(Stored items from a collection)
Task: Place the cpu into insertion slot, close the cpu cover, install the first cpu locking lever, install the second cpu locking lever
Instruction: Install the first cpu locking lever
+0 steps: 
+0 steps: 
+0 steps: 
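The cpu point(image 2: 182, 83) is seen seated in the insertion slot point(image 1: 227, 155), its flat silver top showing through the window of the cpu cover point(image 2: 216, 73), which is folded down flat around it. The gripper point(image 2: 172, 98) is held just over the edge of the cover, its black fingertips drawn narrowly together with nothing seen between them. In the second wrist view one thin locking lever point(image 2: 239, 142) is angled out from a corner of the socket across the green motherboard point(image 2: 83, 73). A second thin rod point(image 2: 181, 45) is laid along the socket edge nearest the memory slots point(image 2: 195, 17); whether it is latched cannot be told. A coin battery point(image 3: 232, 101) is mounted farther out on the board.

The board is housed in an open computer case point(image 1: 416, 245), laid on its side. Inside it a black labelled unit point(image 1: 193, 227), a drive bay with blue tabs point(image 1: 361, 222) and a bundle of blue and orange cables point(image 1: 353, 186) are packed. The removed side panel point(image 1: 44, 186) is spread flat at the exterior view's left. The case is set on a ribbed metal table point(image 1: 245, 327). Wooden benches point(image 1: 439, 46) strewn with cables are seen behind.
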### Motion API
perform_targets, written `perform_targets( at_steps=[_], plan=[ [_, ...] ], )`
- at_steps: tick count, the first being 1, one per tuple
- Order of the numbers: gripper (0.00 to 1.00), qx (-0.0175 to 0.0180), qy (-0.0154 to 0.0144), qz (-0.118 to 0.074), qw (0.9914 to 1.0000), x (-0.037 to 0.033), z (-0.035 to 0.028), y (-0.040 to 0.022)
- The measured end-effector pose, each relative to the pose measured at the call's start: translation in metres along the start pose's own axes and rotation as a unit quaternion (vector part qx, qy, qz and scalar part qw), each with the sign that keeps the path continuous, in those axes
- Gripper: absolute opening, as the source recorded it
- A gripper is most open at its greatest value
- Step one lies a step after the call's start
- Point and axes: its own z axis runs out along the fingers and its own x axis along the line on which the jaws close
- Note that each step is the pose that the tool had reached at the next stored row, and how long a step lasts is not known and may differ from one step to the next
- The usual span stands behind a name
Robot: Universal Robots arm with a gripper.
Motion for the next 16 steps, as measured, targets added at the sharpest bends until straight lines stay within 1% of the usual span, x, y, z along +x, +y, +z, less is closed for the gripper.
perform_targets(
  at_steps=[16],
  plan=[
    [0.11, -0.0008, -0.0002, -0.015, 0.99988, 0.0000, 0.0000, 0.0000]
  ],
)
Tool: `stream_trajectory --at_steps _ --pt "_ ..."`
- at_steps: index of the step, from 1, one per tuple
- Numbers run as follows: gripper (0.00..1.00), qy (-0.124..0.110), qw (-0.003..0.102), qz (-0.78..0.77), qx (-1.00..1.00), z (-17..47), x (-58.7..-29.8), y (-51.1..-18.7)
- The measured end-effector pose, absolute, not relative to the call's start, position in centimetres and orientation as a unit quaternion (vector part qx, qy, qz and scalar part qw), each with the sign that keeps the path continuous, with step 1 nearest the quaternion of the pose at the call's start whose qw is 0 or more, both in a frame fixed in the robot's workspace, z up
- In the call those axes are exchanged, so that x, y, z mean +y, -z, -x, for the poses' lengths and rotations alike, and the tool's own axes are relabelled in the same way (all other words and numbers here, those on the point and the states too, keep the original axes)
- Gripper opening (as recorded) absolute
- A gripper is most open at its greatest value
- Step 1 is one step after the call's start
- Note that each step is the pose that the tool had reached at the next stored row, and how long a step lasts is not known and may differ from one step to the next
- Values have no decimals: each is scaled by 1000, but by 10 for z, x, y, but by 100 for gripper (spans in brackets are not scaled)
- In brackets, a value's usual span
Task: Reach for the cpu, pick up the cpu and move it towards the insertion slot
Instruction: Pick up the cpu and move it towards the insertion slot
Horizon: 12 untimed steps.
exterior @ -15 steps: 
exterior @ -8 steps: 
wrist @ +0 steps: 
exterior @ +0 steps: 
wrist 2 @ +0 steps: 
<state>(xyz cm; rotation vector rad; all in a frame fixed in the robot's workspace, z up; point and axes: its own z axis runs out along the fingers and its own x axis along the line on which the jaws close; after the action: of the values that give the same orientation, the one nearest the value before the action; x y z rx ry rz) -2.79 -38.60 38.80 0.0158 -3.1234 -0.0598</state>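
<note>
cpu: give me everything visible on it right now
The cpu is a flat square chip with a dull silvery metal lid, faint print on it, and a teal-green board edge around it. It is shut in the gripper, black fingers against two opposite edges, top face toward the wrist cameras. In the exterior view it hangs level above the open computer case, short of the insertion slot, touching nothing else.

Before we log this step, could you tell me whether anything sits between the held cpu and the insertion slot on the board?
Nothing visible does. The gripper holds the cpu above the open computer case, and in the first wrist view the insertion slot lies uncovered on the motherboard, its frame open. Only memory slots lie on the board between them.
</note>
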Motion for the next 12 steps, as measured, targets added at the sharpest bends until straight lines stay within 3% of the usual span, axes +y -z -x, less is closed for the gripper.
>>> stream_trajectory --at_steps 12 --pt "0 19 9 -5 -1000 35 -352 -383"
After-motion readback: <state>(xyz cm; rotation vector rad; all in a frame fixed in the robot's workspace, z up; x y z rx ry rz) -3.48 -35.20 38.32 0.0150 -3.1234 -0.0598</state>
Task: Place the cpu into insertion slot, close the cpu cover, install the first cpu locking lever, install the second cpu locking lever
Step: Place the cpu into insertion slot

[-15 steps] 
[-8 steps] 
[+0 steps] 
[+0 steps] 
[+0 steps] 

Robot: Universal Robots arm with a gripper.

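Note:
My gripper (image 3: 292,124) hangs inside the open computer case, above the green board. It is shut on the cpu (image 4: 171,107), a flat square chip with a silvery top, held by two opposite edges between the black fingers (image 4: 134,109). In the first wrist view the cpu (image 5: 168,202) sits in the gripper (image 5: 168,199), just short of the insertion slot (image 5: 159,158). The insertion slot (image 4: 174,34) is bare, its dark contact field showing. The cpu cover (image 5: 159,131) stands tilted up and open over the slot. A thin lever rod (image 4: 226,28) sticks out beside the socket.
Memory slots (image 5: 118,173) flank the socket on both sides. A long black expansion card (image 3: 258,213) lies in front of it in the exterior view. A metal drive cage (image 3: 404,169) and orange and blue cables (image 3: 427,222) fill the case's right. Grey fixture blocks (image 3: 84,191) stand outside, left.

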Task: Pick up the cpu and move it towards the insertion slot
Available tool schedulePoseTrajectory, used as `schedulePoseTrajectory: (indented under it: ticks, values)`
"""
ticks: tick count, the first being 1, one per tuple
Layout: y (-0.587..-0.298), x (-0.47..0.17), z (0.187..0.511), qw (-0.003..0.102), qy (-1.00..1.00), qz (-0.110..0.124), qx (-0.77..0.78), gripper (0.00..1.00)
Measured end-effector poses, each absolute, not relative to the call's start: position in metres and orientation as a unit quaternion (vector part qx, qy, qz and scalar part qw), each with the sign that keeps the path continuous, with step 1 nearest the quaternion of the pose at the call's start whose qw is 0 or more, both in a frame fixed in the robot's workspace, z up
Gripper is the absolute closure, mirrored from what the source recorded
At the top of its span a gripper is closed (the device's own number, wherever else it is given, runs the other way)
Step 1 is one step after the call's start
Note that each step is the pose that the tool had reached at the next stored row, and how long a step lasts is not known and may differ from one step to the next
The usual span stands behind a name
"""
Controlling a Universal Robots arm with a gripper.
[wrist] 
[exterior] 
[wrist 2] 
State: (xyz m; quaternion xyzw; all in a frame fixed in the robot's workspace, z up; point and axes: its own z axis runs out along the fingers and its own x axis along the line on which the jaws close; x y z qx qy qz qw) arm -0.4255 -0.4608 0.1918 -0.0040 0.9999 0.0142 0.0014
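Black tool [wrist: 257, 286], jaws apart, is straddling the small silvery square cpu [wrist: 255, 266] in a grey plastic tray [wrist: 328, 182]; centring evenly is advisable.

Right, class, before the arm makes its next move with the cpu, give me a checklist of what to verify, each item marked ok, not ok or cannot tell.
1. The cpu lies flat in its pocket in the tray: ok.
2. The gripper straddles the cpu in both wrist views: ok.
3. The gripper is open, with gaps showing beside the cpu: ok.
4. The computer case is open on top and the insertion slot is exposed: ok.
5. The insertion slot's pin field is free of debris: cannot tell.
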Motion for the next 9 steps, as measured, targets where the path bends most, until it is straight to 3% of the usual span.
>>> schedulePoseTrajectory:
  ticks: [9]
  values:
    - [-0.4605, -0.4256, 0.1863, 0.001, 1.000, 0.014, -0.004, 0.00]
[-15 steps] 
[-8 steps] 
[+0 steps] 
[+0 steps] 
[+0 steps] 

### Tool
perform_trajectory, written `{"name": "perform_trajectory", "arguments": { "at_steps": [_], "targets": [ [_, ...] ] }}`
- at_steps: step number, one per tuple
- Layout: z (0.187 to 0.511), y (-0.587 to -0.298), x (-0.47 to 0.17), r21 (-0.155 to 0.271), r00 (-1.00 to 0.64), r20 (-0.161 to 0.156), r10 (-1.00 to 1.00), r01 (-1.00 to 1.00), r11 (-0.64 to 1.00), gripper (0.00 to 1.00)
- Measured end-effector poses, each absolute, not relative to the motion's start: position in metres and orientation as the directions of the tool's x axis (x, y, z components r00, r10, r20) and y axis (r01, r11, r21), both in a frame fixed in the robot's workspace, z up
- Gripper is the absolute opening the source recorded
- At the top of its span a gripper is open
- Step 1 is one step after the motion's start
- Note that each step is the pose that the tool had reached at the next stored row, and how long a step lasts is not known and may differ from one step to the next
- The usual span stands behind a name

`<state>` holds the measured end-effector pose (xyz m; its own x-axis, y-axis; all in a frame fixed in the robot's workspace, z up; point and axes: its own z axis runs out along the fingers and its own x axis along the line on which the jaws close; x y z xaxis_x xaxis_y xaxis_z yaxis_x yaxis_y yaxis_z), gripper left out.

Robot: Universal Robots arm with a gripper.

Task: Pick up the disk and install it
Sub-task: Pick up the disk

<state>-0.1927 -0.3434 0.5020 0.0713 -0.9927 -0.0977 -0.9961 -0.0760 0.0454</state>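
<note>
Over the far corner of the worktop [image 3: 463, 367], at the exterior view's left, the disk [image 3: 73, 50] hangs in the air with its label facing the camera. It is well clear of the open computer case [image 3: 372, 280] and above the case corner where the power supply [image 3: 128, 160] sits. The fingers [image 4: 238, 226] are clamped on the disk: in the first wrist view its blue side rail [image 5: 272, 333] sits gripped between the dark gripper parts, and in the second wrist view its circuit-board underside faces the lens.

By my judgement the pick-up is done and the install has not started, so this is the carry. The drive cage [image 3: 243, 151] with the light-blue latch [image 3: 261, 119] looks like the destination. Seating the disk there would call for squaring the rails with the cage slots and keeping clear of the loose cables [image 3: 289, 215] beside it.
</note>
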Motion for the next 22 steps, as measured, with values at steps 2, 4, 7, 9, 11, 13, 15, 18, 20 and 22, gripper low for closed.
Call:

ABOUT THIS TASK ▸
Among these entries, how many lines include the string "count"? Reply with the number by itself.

PROBLEM SOLUTION ▸
2